## [ABOUT THIS TASK]
Copy exactly, please, each line of the data below until the line that contains "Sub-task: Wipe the" has been copied, beginning at the top.
*** EXTRACTED ENTRIES ***
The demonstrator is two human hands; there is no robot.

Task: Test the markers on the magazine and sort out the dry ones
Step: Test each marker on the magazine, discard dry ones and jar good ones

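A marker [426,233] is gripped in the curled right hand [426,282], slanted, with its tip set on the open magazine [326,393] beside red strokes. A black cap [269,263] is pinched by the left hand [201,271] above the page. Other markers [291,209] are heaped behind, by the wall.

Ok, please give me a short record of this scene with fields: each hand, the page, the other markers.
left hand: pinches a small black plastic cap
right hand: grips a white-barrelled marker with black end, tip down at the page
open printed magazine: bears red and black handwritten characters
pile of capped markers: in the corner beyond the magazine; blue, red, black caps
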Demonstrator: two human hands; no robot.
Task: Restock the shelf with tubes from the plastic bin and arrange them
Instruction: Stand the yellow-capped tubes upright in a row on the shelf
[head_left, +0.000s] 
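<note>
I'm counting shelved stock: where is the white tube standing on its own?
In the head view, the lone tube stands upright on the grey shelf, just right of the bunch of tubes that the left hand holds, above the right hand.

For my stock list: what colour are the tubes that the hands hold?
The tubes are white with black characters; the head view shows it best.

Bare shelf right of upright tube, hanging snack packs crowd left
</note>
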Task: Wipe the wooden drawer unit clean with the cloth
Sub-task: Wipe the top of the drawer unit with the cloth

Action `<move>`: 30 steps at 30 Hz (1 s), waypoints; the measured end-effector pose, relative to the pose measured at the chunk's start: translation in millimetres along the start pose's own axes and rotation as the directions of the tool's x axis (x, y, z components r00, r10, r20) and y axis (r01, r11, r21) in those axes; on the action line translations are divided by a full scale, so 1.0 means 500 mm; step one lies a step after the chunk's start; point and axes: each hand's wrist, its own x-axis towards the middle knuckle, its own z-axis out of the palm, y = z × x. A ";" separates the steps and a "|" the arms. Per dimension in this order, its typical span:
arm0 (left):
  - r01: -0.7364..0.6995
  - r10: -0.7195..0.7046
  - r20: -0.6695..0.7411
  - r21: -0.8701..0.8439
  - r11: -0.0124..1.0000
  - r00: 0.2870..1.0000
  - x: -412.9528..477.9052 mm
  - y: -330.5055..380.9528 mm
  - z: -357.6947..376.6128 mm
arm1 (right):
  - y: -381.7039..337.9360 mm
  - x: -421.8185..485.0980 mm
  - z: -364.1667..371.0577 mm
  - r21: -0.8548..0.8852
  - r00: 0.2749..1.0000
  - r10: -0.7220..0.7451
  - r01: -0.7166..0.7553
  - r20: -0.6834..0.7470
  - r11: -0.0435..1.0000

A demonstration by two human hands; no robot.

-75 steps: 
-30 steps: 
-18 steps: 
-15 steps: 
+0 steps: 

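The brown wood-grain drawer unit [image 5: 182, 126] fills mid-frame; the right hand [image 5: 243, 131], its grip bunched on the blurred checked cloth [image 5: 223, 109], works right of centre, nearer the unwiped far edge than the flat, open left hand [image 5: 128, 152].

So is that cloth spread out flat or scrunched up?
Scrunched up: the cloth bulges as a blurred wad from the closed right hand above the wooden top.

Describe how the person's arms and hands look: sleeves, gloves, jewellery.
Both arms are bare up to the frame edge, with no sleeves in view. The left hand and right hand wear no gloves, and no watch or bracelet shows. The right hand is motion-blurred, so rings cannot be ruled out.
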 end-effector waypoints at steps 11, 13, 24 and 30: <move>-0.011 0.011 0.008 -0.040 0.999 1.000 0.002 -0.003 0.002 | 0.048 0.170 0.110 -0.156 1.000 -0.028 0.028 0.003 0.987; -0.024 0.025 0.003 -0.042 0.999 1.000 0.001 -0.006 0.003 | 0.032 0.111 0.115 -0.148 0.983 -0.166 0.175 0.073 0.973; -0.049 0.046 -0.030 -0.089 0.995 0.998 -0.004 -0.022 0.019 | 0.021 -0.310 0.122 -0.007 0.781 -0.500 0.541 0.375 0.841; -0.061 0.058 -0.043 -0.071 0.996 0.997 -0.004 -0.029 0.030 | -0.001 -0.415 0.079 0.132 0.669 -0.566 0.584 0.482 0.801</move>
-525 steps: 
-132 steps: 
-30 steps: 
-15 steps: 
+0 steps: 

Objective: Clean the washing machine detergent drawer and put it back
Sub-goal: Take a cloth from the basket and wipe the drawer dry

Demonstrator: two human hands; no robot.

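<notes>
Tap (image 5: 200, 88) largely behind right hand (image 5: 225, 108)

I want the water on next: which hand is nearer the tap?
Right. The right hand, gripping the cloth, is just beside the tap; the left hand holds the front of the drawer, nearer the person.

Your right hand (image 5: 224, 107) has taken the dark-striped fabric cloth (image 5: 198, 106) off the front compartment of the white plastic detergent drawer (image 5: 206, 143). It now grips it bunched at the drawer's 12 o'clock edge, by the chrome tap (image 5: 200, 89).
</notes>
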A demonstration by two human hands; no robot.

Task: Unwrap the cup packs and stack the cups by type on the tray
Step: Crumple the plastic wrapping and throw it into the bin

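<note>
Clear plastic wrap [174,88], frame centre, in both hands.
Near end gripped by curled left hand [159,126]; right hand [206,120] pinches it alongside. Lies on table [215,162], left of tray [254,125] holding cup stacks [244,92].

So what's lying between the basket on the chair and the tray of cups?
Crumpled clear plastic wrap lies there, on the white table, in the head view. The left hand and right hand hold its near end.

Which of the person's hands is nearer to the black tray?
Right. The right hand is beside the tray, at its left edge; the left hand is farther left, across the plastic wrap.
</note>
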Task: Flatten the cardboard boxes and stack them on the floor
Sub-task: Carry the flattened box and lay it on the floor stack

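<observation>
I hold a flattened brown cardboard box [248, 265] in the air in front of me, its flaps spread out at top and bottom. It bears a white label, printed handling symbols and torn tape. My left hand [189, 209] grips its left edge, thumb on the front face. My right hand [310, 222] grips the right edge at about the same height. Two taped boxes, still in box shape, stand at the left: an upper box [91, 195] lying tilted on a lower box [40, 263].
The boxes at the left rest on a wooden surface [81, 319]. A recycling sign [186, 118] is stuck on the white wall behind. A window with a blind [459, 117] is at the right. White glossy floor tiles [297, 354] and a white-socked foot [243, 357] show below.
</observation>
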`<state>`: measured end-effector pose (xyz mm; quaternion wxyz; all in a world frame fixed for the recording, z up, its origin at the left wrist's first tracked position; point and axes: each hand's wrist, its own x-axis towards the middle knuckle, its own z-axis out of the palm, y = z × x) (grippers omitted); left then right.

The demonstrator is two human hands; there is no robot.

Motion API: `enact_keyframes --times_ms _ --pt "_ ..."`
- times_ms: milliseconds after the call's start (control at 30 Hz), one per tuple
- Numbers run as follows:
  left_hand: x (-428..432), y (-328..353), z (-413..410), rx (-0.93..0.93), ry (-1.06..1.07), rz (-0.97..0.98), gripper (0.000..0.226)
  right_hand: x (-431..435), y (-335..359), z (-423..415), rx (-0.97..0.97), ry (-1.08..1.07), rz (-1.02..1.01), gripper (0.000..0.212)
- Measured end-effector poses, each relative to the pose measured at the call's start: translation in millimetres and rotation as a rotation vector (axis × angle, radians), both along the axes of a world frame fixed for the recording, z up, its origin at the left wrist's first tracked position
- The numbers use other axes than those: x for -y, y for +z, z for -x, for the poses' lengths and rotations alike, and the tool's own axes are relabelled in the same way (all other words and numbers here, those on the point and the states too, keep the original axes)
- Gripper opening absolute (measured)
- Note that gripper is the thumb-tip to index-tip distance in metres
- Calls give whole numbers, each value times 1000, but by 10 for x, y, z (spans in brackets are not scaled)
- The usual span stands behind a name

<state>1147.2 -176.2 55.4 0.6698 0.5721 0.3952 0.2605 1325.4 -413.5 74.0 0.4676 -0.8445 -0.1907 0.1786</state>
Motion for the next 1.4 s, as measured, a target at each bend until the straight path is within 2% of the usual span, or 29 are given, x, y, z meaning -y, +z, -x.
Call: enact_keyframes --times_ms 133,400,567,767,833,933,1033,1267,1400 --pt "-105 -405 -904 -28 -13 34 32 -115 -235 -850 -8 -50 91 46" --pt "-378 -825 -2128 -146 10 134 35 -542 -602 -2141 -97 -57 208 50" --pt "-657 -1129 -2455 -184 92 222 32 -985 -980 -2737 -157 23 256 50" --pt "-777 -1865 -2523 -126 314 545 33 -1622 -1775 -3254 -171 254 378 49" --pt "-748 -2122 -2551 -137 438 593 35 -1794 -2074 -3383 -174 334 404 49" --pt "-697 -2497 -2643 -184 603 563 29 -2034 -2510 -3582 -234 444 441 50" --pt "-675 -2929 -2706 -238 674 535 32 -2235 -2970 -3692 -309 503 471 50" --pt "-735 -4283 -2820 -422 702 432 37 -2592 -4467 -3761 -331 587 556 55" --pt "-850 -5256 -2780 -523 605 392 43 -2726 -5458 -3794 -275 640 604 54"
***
## [EXERCISE RESPONSE]
The demonstrator is two human hands; there is no robot.

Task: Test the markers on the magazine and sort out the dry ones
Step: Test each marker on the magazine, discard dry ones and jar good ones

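A marker [426,233] is gripped in the curled right hand [426,282], slanted, with its tip set on the open magazine [326,393] beside red strokes. A black cap [269,263] is pinched by the left hand [201,271] above the page. Other markers [291,209] are heaped behind, by the wall.

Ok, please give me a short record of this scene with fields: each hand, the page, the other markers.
left hand: pinches a small black plastic cap
right hand: grips a white-barrelled marker with black end, tip down at the page
open printed magazine: bears red and black handwritten characters
pile of capped markers: in the corner beyond the magazine; blue, red, black caps
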Demonstrator: two human hands; no robot.
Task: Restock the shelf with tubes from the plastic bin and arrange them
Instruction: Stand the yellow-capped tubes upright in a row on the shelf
[head_left, +0.000s] 
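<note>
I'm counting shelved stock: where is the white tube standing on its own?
In the head view, the lone tube stands upright on the grey shelf, just right of the bunch of tubes that the left hand holds, above the right hand.

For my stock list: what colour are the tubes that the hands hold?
The tubes are white with black characters; the head view shows it best.

Bare shelf right of upright tube, hanging snack packs crowd left
</note>
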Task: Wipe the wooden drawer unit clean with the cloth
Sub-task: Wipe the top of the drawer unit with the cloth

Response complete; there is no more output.